Why the annual scheme may not work for contractors
But he says that there are a number of reasons why a contractor may wish to continue to pay themselves monthly, and warns of the complications that may arise from annual payments.
“Contractors might wonder why they can’t simply continue to pay themselves monthly, build up a director’s loan, and clear it after 12 months by declaring a salary and telling HMRC at the end of the year.”
Firstly, Abbott highlights that there are complications with beneficial loan interest when racking up director’s loans. He also suggests that HMRC can argue that your salary was declared when it was physically paid if cleared by a salary, so the contractor should have made 12 submissions and paid any PAYE/NI over accordingly.
And the penalties for incorrect PAYE calculations have always been steep and specific penalties for incorrect RTI submissions come into play April 2014 onwards.
Making an annual payment in month 12
“Some contractors may be able to last the whole year without needing to pay a monthly salary and then pay themselves at the end of the year and make a single RTI payment submission,” explains Abbott.
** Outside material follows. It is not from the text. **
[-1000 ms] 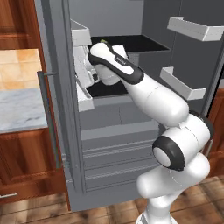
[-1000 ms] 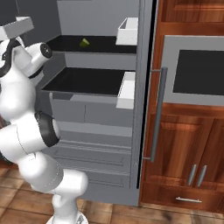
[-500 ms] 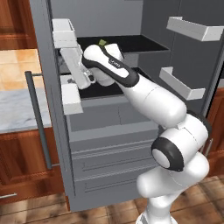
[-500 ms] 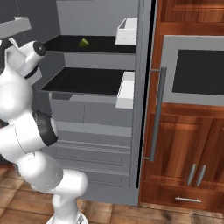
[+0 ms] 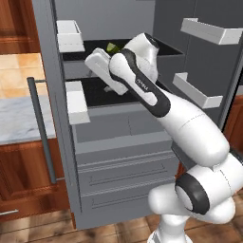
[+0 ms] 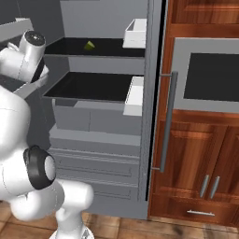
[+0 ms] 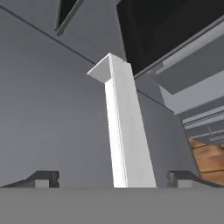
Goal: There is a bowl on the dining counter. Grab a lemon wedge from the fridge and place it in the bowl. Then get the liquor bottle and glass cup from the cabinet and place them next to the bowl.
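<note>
**A:** Lemon wedge (image 6: pixel 89 45), where is it sitting relative to your pincer?

**B:** It is lying on the upper fridge shelf (image 6: pixel 107 48), deeper in the fridge than my pincer (image 7: pixel 113 178) and well apart from it. In the left base view I am catching only a green sliver of it (image 5: pixel 112 47) just past my wrist.

**A:** And the pincer itself?

**B:** The jaws are standing wide apart and holding nothing. In the hand view the two tips are sitting far out to either side, with a white door bin (image 7: pixel 124 131) running up between them. I am not touching the bin as far as I can tell.

**A:** Why is the hand pointing that way?

**B:** My guess: the fridge door (image 5: pixel 52 114) is swung open on my left side, and the hand is facing its inner wall because it has no grip there now. The handle (image 5: pixel 42 128) is sitting on the outer face.

**A:** What is the next move asking for?

**B:** I am judging that I need to turn the hand toward the upper shelf and reach in over the lower shelf (image 6: pixel 91 86), keeping the jaws wide for the wedge.
</note>
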Robot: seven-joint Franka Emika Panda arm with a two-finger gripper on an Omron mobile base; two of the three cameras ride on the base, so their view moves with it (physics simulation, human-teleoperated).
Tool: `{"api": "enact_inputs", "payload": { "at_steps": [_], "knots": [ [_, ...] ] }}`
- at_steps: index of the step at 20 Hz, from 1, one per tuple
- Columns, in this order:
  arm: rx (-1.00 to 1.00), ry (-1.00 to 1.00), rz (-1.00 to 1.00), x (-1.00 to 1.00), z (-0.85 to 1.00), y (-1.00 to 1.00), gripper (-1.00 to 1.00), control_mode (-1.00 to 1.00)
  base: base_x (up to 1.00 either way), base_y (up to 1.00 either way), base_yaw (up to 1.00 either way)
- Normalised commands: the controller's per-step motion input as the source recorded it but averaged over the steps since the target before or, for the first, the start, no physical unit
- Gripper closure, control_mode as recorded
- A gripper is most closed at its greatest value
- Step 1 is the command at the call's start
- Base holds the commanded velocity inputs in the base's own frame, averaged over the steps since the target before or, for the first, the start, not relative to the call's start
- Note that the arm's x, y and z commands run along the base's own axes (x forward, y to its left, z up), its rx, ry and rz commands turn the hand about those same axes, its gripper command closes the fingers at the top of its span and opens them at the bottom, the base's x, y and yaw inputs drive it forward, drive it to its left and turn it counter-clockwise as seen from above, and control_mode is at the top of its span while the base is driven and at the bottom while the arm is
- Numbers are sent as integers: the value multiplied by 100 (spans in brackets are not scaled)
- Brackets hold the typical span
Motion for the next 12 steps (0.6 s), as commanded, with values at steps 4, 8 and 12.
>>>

“This means a contractor cannot draw a salary until month 12. But in practice most contractors need to pay themselves both a salary as well as any dividends to pay for living expenses. Paying themselves in instalments leads to issues with loan interest and HMRC, as already described.”
Making an annual payment in month one
But what about making a single payment in month one? This also has its drawbacks, as Abbott describes: “If you make the payment and submission in month one, then you can’t change your mind later in the year and say you want to repay some salary.
If you make the payment and submission in month one, then you can't change your mind later in the year and say you want to repay some salary
James Abbott, Abbott Moore
“A contractor might wish to do this if, for example, they were offered a permanent job and wanted to close down the company using Section 1030 to extract any cash in the company tax efficiently. If they have already paid it as salary, they may end up paying more tax than they should.”
Abbott confirms that, because most accountancy software can easily deal with batched payment submissions, a contractor could simultaneously submit 12 payment submissions all in month one to reduce paperwork during the year. The returns would be for salary payments physically made monthly over the next 12 months, but HMRC would be told of all 12 in the first month.
“But again, if a contractor changed their mind and tried to change the payments later in the year, then the contractor would need to amend the submission for the later months.
HMRC could even argue that the contractor in fact did not change their mind, making them liable for PAYE/NI on higher salary payments than they wished. “I have seen this argued by HMRC,” warns Abbott, “unsuccessfully I might add, even where a freelancer paid a higher monthly salary in earlier in the year and reducing the monthly amount later in the year!”
Contractors paying a salary that attracts deductions for income tax and NICs below £1,500 per month have the option of actually paying HMRC the PAYE and National Insurance quarterly rather than monthly, if they inform HMRC first.
Abbott concludes: “The danger is that something which seems like a time-saving measure, such as the annual RTI scheme, may turn out for some contractors to be more expensive and awkward to deal with than just filing payment submissions monthly.”